WHAT THIS TASK INVOLVES> Produce an exact copy of the listing.

GIVEN MATERIAL>
────
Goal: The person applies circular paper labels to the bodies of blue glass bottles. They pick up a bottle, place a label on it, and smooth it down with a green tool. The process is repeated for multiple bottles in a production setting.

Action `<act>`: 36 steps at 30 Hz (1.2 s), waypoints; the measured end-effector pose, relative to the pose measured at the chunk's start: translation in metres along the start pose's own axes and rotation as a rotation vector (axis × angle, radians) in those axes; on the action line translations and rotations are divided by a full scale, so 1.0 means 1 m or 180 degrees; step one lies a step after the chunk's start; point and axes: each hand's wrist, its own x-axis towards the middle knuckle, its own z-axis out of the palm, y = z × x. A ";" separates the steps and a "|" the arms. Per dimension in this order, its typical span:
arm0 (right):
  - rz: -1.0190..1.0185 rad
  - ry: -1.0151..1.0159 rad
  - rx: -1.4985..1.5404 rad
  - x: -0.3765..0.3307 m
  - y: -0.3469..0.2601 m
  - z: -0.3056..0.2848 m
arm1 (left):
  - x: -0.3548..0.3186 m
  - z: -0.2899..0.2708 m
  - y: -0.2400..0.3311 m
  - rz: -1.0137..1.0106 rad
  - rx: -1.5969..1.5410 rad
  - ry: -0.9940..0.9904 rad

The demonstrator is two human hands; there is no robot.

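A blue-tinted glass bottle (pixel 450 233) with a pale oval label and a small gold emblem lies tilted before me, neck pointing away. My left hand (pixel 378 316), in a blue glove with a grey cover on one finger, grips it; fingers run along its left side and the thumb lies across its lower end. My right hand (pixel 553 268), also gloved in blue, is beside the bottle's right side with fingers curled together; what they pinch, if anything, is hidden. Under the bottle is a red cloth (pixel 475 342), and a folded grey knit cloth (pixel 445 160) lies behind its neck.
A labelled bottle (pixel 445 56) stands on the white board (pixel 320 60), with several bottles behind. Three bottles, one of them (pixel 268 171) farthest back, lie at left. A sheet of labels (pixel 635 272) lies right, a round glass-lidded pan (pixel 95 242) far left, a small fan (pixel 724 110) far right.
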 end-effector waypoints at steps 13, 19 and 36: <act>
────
FINISHED TASK>
Goal: The person applies circular paper labels to the bodies of blue glass bottles. They pick up a bottle, place a label on it, and smooth it down with a green tool. The process is repeated for multiple bottles in a production setting.

Action `<act>`: 36 steps at 30 Hz (1.2 s), waypoints; the measured end-effector pose, relative to the pose measured at the chunk's start: translation in metres along the start pose's own axes and rotation as a rotation vector (axis × angle, radians) in those axes; on the action line translations and rotations are divided by a full scale, so 1.0 means 1 m or 180 degrees; step one lies a step after the chunk's start; point and axes: each hand's wrist, its own x-axis towards the middle knuckle, its own z-axis out of the palm, y = z × x. A ";" separates the steps and a "|" the arms. Per dimension in this order, its typical span:
arm0 (right):
  - rz: -1.0190..1.0185 rad
  - ry: -1.0151..1.0159 rad
  - rx: -1.4985..1.5404 rad
  - x: -0.3765..0.3307 m
  - y: -0.3469..0.2601 m
  - z: -0.3056..0.2848 m
arm1 (left):
  - x: -0.3548..0.3186 m
  - z: -0.2899..0.2708 m
  - y: -0.2400..0.3311 m
  - rz: -1.0137..1.0106 rad
  - rx: -1.5969..1.5410 rad
  - ry: -0.9940..0.9904 rad

The demonstrator is two human hands; there is no robot.

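A blue-tinted glass bottle (pixel 450 233) with a pale oval label and a small gold emblem lies tilted before me, neck pointing away. My left hand (pixel 378 316), in a blue glove with a grey cover on one finger, grips it; fingers run along its left side and the thumb lies across its lower end. My right hand (pixel 553 268), also gloved in blue, is beside the bottle's right side with fingers curled together; what they pinch, if anything, is hidden. Under the bottle is a red cloth (pixel 475 342), and a folded grey knit cloth (pixel 445 160) lies behind its neck.
A labelled bottle (pixel 445 56) stands on the white board (pixel 320 60), with several bottles behind. Three bottles, one of them (pixel 268 171) farthest back, lie at left. A sheet of labels (pixel 635 272) lies right, a round glass-lidded pan (pixel 95 242) far left, a small fan (pixel 724 110) far right.
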 end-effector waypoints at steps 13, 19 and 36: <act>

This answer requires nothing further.